### WHAT THE TASK REQUIRES
After locating the line with "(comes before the" below, output it and each following line exactly, stopping after the line with "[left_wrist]". No pictures.

### SUPPLIED MATERIAL

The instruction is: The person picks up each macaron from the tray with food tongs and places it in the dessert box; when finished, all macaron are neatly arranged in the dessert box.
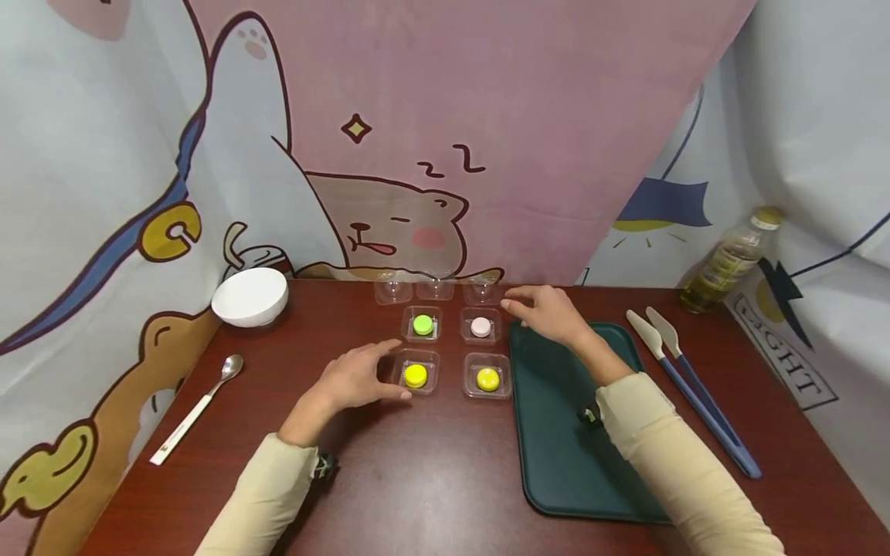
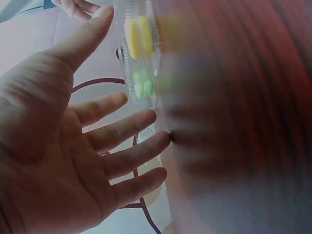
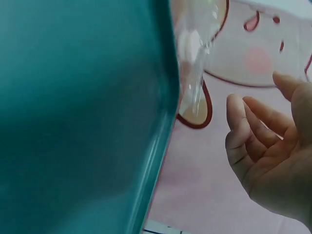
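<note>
My left hand [image 1: 354, 376] reaches in from the left with its fingers spread, thumb and index finger at the side of a clear plastic box [image 1: 399, 380] holding a yellow macaron [image 1: 416, 376]. Nothing is in its grasp. To the right stands another clear box with a yellow macaron [image 1: 488, 379]. Behind them, a green macaron [image 1: 422, 324] and a pink macaron [image 1: 480, 327] sit in similar open boxes. My right hand [image 1: 545, 313] is raised over the far left corner of the dark green tray [image 1: 556, 471], its fingers loosely bent and holding nothing. Clear lids [image 1: 436, 289] lie in a row behind the boxes.
A white bowl [image 1: 250, 298] and a spoon [image 1: 198, 417] are on the left. Blue-handled tongs [image 1: 702, 401] lie right of the tray, with an oil bottle [image 1: 730, 262] behind them. A printed curtain [image 1: 528, 116] closes off the back and sides.
</note>
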`<state>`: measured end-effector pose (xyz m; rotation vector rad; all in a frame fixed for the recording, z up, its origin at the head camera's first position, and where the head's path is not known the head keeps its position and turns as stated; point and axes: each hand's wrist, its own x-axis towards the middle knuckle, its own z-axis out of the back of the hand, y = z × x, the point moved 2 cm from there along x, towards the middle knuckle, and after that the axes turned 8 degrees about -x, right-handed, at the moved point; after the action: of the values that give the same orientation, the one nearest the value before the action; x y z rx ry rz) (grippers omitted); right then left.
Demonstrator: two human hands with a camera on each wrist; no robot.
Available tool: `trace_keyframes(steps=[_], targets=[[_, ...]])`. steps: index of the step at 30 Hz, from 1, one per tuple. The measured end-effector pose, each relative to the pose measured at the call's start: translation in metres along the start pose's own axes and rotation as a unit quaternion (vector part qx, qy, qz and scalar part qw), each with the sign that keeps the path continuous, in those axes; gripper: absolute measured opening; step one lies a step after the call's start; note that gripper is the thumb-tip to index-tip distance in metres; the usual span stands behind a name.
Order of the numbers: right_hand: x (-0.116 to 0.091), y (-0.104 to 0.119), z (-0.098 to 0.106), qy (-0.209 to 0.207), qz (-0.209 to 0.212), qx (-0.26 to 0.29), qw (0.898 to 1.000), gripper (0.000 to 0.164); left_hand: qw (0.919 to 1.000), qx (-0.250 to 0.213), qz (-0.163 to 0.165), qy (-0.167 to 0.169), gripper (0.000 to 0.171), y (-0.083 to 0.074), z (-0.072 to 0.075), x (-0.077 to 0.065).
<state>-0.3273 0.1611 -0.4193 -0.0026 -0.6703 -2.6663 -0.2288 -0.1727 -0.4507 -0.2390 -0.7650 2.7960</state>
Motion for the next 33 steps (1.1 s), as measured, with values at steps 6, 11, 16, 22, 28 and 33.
trace_keyframes(steps=[6,11,16,22,28,33], targets=[[0.03,-0.017,0.002,0.004,-0.069,0.049,0.996,0.043,0.9999,0.011,0.007,0.003,0.098,0.005,0.0,0.0],[0.047,-0.026,-0.005,-0.001,-0.126,0.058,0.99,0.04,0.9999,0.011,0.004,0.004,0.094,0.004,0.0,0.001],[0.058,-0.032,-0.01,0.001,-0.169,0.088,0.982,0.039,0.9999,0.015,0.006,0.007,0.093,0.001,-0.001,0.004],[0.067,-0.031,-0.018,0.007,-0.179,0.083,0.98,0.037,0.9995,0.03,0.012,0.008,0.093,-0.001,-0.005,0.006],[0.067,-0.029,-0.025,0.026,-0.188,0.067,0.98,0.038,0.9992,0.037,0.017,0.004,0.09,-0.001,-0.008,0.007],[0.071,-0.031,-0.029,0.032,-0.196,0.067,0.978,0.037,0.9993,0.03,0.022,-0.005,0.087,-0.001,-0.008,0.007]])
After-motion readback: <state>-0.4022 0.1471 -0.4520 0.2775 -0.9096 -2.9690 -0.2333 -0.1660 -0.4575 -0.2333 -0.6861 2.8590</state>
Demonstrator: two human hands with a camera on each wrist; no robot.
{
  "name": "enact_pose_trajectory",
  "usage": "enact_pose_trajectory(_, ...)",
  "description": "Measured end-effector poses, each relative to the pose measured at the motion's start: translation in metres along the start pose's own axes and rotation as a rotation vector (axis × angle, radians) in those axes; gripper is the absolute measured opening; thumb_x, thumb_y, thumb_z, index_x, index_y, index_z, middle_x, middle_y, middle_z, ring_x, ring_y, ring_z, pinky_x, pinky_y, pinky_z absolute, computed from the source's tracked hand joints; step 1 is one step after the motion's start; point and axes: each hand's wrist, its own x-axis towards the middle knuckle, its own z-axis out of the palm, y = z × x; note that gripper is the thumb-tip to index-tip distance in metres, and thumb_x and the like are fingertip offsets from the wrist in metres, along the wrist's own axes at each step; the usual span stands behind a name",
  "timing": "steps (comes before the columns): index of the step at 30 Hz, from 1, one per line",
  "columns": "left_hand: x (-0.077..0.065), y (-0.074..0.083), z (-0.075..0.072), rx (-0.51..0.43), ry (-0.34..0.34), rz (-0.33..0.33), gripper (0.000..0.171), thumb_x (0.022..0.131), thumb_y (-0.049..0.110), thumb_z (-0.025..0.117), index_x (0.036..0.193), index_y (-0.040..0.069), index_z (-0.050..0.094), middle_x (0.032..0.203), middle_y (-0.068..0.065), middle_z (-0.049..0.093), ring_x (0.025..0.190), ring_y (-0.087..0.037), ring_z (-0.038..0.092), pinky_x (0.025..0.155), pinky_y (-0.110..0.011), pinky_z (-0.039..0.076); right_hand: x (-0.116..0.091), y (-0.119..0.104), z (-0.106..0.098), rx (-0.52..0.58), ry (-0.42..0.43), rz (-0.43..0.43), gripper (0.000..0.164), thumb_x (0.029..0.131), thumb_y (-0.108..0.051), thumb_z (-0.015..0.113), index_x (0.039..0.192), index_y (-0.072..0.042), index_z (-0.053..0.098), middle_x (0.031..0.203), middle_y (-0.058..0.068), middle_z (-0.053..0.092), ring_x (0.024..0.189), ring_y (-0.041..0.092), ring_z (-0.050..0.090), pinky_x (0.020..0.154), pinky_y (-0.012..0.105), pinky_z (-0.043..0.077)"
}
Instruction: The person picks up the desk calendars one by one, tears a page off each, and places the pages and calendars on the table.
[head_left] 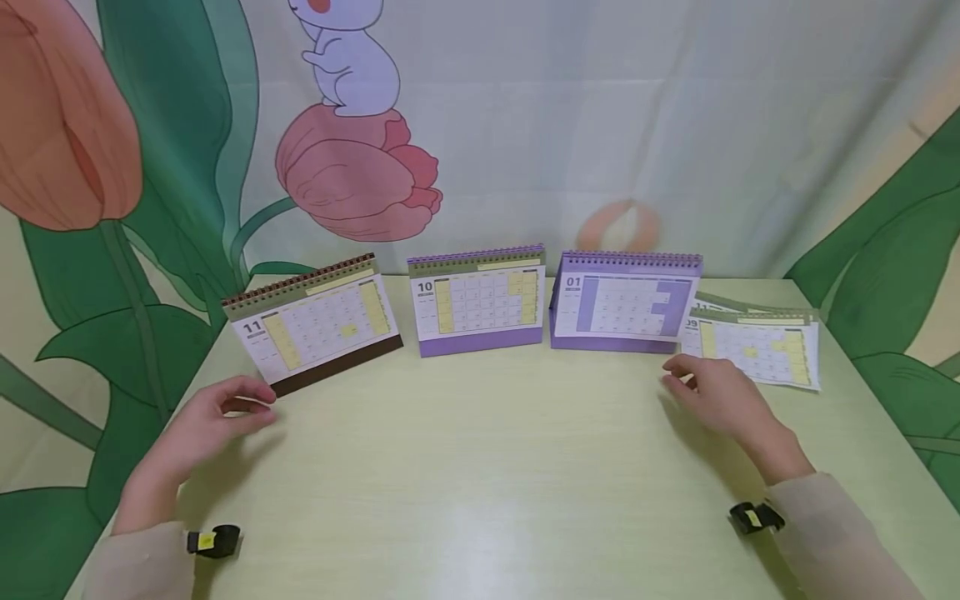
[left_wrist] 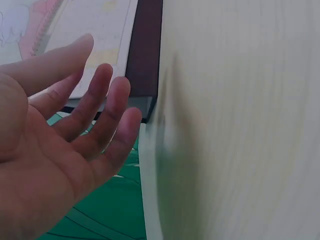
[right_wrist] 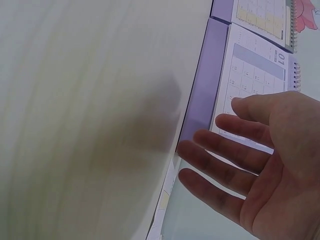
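Note:
Three desk calendars stand in a row on the table. The left one, a brown-based calendar (head_left: 318,325) showing 11, is angled. A purple-based calendar (head_left: 480,304) showing 10 stands in the middle, and a purple calendar (head_left: 626,304) showing 01 to its right. My left hand (head_left: 217,425) hovers near the brown calendar's lower left corner, fingers loosely bent and holding nothing; in the left wrist view the palm (left_wrist: 45,165) faces the camera. Below the 01 calendar's right corner is my right hand (head_left: 720,396), its relaxed fingers (right_wrist: 220,165) spread, with nothing in them.
Loose calendar sheets (head_left: 765,350), the top one marked 09, lie at the table's right, partly behind the 01 calendar. A curtain (head_left: 525,150) printed with tulips and a white rabbit hangs behind the pale table (head_left: 465,467). Black straps (head_left: 213,542) sit at both wrists.

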Motion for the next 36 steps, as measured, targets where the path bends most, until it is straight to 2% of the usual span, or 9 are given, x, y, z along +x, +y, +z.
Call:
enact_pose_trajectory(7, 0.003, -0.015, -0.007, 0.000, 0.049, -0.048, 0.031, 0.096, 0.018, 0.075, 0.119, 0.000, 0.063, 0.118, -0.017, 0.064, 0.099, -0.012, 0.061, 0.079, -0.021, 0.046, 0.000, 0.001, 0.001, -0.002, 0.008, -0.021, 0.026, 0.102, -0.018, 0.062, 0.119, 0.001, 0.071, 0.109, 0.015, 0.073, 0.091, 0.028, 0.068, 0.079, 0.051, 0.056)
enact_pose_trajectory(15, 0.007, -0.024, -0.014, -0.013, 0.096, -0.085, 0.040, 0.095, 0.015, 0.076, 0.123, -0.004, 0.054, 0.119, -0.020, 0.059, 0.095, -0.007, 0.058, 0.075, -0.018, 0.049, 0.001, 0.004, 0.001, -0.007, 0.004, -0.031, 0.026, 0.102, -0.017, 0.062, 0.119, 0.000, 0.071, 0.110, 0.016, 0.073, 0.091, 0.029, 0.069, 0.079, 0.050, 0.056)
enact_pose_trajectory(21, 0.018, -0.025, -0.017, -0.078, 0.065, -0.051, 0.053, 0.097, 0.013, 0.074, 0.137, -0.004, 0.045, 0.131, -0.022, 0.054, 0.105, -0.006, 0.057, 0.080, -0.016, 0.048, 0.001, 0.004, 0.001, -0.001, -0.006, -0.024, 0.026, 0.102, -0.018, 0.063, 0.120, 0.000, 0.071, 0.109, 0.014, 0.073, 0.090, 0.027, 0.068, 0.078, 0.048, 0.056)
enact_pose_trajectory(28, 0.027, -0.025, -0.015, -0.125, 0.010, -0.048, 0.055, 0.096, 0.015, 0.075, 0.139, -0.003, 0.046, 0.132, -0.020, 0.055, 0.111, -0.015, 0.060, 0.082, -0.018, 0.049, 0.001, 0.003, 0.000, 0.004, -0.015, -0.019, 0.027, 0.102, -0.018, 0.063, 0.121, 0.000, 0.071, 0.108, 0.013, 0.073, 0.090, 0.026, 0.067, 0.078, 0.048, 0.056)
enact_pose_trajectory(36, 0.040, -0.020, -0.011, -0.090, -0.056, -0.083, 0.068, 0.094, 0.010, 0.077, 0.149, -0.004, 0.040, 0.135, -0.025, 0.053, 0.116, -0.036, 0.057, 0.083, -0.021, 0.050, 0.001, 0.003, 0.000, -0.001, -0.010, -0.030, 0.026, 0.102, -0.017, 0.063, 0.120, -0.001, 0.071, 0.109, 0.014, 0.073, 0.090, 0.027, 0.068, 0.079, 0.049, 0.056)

### THE COMPLETED TASK
  "timing": "steps (comes before the columns): index of the step at 30 Hz, from 1, one per line",
  "columns": "left_hand: x (-0.077..0.065), y (-0.074..0.083), z (-0.075..0.072), rx (-0.51..0.43), ry (-0.34..0.34), rz (-0.33..0.33), gripper (0.000..0.171), thumb_x (0.022..0.131), thumb_y (-0.049..0.110), thumb_z (-0.025..0.117), index_x (0.036..0.193), index_y (-0.040..0.069), index_z (-0.050..0.094), middle_x (0.032..0.203), middle_y (-0.068..0.065), middle_z (-0.049..0.093), ring_x (0.025..0.190), ring_y (-0.087..0.037), ring_z (-0.038..0.092), pinky_x (0.025..0.155), pinky_y (-0.110..0.011), pinky_z (-0.039..0.076); right_hand: x (-0.116..0.091), y (-0.119..0.104), z (-0.106..0.098), rx (-0.52..0.58), ry (-0.42..0.43), rz (-0.43..0.43), gripper (0.000..0.164), thumb_x (0.029..0.131), thumb_y (-0.108..0.051), thumb_z (-0.015..0.113), index_x (0.039..0.192), index_y (-0.072..0.042), index_z (-0.053..0.098), middle_x (0.031..0.203), middle_y (-0.058..0.068), middle_z (-0.053..0.092), ring_x (0.024..0.189), ring_y (-0.041..0.092), ring_z (-0.050..0.090), pinky_x (0.020..0.154), pinky_y (-0.012..0.105), pinky_z (-0.043..0.077)"
}
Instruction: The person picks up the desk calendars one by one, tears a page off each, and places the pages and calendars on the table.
[head_left] 
[left_wrist] 

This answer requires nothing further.